Clustering is a technique used to group similar objects (close in terms of distance) together in the same group (cluster). Unlike supervised learning methods (for example, classification and regression), a clustering analysis does not use any label information, but simply uses the similarity between data features to group them into clusters.
Clustering can be widely adapted in the analysis of businesses. For example, a marketing department can use clustering to segment customers by personal attributes. As a result of this, different marketing campaigns targeting various types of customers can be designed.
Hierarchical clustering adopts either an agglomerative or divisive method to build a hierarchy of clusters. Regardless of which approach is adopted, both first use a distance similarity measure to combine or split clusters. The recursive process continues until there is only one cluster left or you cannot split more clusters. Eventually, we can use a dendrogram to represent the hierarchy of clusters.
![]()
Agglomerative clustering
Agglomerative clustering is Bottom-up technique start by considering each data point as its own cluster and merging them together into larger groups from the bottom up into a single giant cluster.
Divisive clustering
Divisive clustering is the opposite, it starts with one cluster, which is then divided in two as a function of the similarities or distances in the data. These new clusters are then divided, and so on until each case is a cluster.
Agglomerative clustering linkage algorithms
Use a linkage criterion to merge data points (at the first stage) or clusters (in subsequent phases), where the linkage is represented by a function such as:
Maximum or complete linkage clustering: It computes all pairwise dissimilarities between the elements in cluster 1 and the elements in cluster 2, and considers the largest value (i.e., maximum value) of these dissimilarities as the distance between the two clusters. It tends to produce more compact clusters.
Minimum or single linkage clustering: It computes all pairwise dissimilarities between the elements in cluster 1 and the elements in cluster 2, and considers the smallest of these dissimilarities as a linkage criterion. It tends to produce long, “loose” clusters.
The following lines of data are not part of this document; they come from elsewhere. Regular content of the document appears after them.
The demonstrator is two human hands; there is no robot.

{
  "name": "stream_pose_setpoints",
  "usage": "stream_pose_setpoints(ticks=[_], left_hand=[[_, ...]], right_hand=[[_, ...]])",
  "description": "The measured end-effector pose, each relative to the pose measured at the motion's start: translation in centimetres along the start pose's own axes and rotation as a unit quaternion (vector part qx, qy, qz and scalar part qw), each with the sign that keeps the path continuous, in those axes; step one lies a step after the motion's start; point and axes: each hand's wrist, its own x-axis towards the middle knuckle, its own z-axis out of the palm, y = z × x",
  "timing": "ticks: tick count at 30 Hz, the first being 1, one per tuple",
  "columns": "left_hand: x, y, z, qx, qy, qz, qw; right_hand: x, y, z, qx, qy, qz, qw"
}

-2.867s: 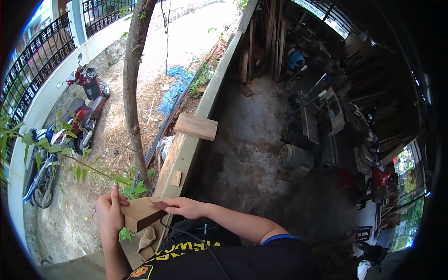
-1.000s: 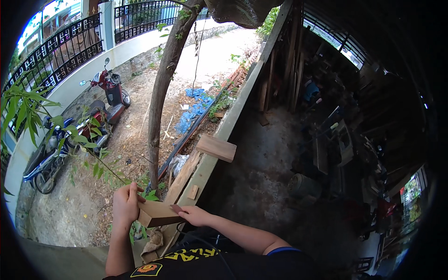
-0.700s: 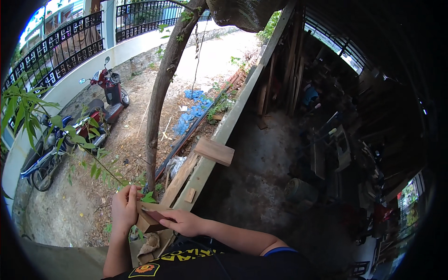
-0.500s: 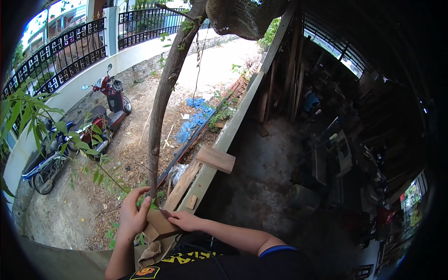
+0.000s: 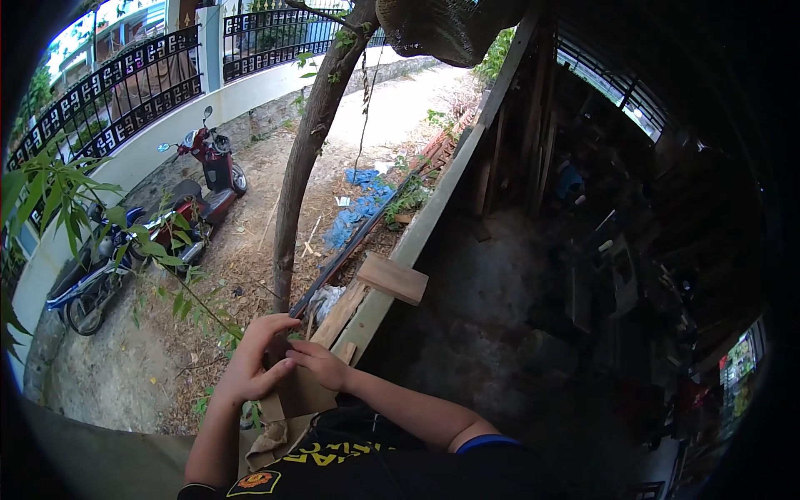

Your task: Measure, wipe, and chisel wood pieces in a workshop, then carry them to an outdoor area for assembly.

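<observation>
My left hand (image 5: 250, 367) curves in a C shape, fingers reaching forward and thumb apart, around a thin dark brown piece (image 5: 278, 343). The fingers of my right hand (image 5: 322, 367) are bent and meet that piece in the gap between my left thumb and fingers. Its exact kind is hidden by the hands. Just below both hands lies a light brown wooden block (image 5: 305, 394), close to my body. A crumpled tan cloth (image 5: 268, 443) is beside the block's near end.
A long pale beam (image 5: 417, 229) runs forward from the hands, a short wooden board (image 5: 393, 278) lying across it. Left of it stand a tree trunk (image 5: 302, 167), leafy branches and a parked red scooter (image 5: 212, 167). A dim workshop floor (image 5: 483, 283) spreads to the right.
My hands have come together, the right hand shifting off the block's top towards the left hand. The left fingers have stretched forward, and the view has shifted slightly.
</observation>
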Motion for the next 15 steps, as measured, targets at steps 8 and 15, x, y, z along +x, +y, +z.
stream_pose_setpoints(ticks=[8,15], left_hand=[[0.1,1.7,0.1,0.183,-0.029,-0.032,0.982],[-0.3,2.1,0.9,0.198,-0.02,-0.02,0.98]], right_hand=[[-0.9,-1.3,-0.3,-0.114,-0.014,0.074,0.991],[-1.0,-3.3,-0.4,0.05,-0.071,-0.097,0.991]])
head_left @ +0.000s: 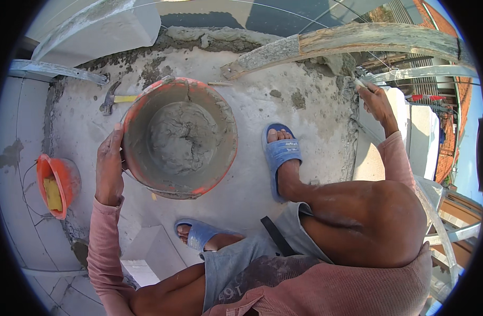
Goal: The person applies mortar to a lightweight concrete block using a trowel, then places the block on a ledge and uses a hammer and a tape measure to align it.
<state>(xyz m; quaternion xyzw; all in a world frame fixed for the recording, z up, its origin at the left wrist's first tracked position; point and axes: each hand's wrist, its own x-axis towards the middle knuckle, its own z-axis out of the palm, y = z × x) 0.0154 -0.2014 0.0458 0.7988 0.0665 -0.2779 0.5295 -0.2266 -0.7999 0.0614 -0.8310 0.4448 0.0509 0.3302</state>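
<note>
My left hand [110, 163] holds the side of a large orange bucket [225, 142] full of wet grey mortar [183, 137], its fingers at the rim. A claw hammer [108, 99] with a yellow handle lies just behind the bucket, at its upper left. My right hand [376, 105] is at the right edge of the floor, closed around a small pale handle [362, 83] of a tool whose other end I cannot make out clearly. My blue sandals [275, 158] rest on the mortar-spattered floor [252, 200], right of and below the bucket.
A smaller orange bucket [67, 184] with a yellow sponge is at the left. White blocks [152, 247] lie below the large bucket and more [104, 37] at the top. A long wooden plank [346, 37] crosses the upper right. Past the right edge are a drop, railings [452, 231] and roofs.
</note>
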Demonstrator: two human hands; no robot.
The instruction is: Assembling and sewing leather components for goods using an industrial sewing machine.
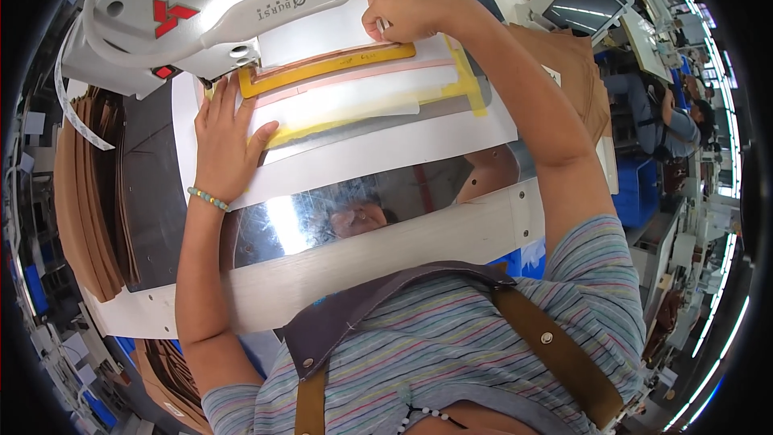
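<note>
My left hand point(225, 141) lies flat with fingers apart on a white sheet template. Its fingertips touch the left end of a yellow frame point(330, 70), and a beaded bracelet circles the wrist. At the frame's far right side, my right hand point(407, 14) is closed, its fingers curled and pressed down; whatever they grip is hidden. A silvery bit shows at its fingers. Inside the frame is a white panel point(310, 36). Yellow tape point(471, 84) runs along the template, which rests on a shiny metal plate point(346, 213).
A white sewing machine head point(161, 8) with a pale lamp arm point(278, 8) hangs over the work's far left. Brown sheets point(88, 185) stand stacked at left, more brown pieces point(564, 72) lie at right. A screen point(584, 0) stands far right; another person point(672, 121) sits beyond.
</note>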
Mean or average linkage clustering: It computes all pairwise dissimilarities between the elements in cluster 1 and the elements in cluster 2, and considers the average of these dissimilarities as the distance between the two clusters.
Centroid linkage clustering: It computes the dissimilarity between the centroid for cluster 1 (a mean vector of length p variables) and the centroid for cluster 2.
Ward’s minimum variance method: It minimizes the total within-cluster variance. At each step, the pair of clusters with minimum between-cluster distance are merged.
Data Preparation
To perform a cluster analysis in R, generally, the data should be prepared as follows:
1. Rows are observations (individuals) and columns are variables
2. Any missing value in the data must be removed or estimated.
3. The data must be standardized (i.e., scaled) to make variables comparable. Standardization consists of transforming the variables such that they have mean zero and standard deviation one.
Data used
We will perform hierarchical clustering on customer data, which involves segmenting customers into different groups. You can download the data from this Github page: https://github.com/ywchiu/ml_R_cookbook/tree/master/CH9.
Install Packages
#if(!require(devtools)) install.packages("devtools")
#devtools::install_github("kassambara/factoextra")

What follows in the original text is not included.